■ What to do
For every record, give an exact copy that has no pictures in it.

■ The data

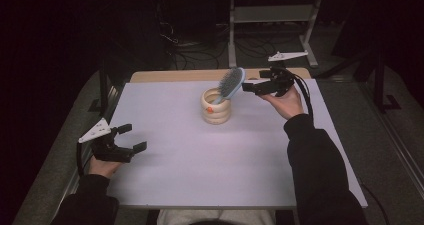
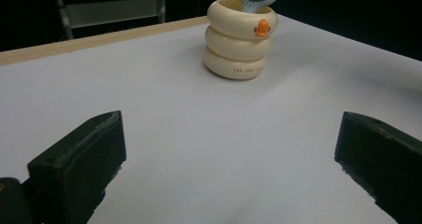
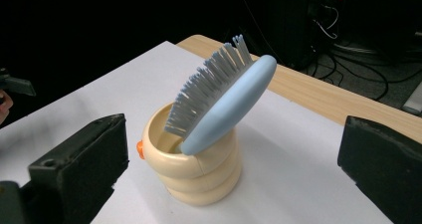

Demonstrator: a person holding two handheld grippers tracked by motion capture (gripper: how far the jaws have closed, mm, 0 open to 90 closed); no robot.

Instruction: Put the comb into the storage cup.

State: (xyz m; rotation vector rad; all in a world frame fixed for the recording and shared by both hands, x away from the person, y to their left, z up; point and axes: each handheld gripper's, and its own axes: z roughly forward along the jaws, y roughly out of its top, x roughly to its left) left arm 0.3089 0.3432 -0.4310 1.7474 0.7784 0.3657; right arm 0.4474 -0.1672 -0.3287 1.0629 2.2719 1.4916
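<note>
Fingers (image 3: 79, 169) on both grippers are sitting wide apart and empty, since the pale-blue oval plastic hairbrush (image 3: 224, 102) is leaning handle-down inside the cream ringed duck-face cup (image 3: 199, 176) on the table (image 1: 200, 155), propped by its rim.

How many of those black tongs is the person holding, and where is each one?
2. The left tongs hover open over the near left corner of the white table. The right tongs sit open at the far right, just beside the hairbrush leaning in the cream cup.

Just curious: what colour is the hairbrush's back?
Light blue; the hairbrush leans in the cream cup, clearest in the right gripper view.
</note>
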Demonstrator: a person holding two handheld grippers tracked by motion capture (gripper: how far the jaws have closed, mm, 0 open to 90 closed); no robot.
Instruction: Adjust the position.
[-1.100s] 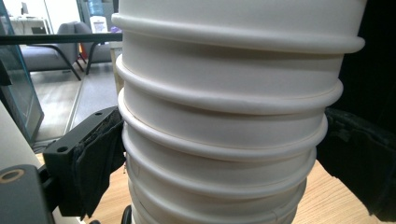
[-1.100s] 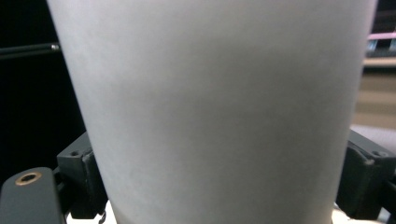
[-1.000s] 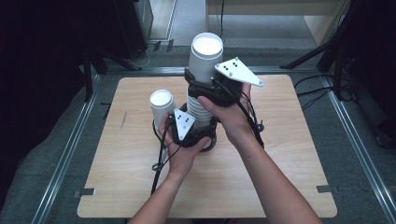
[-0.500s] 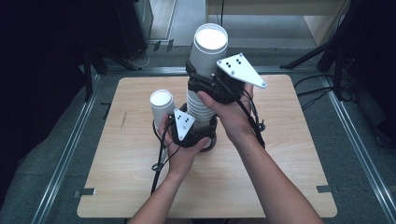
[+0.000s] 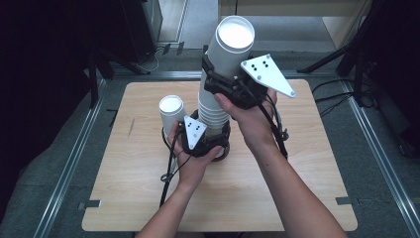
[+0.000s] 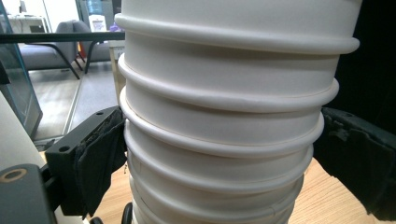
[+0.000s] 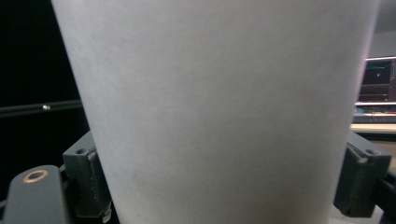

■ Solution
Demonstrator: a person holding two handheld grippers tracked by motion capture (gripper: how far the jaws have closed, mm, 0 open to 90 closed); no robot.

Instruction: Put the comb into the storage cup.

State: (xyz m; rotation vector rad; all in a world frame fixed for the recording and shared by both hands, x away from the person, y to their left, z up; point and axes: each handheld gripper's, and its own axes: z roughly forward along the jaws, y roughly out of its top, x roughly to its left) left arm 0.3089 0.3432 -0.4310 1.7474 0.7784 0.3657; right arm 0.4474 -0.1672 -0.3287 1.0629 2.2719 1.4916
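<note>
Fingers (image 3: 79, 169) on both grippers are sitting wide apart and empty, since the pale-blue oval plastic hairbrush (image 3: 224, 102) is leaning handle-down inside the cream ringed duck-face cup (image 3: 199, 176) on the table (image 1: 200, 155), propped by its rim.

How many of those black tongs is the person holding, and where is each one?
2. The left tongs hover open over the near left corner of the white table. The right tongs sit open at the far right, just beside the hairbrush leaning in the cream cup.

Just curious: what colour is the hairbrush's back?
Light blue; the hairbrush leans in the cream cup, clearest in the right gripper view.
</note>
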Demonstrator: a person holding two handheld grippers tracked by motion capture (gripper: how far the jaws have closed, mm, 0 open to 90 closed); no robot.
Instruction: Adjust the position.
[-1.100s] 
[-1.100s] 
[-1.000s] 
[-0.500s] 
[+0.000s] 
[+0.000s] 
[+0.000s] 

The response is now finished.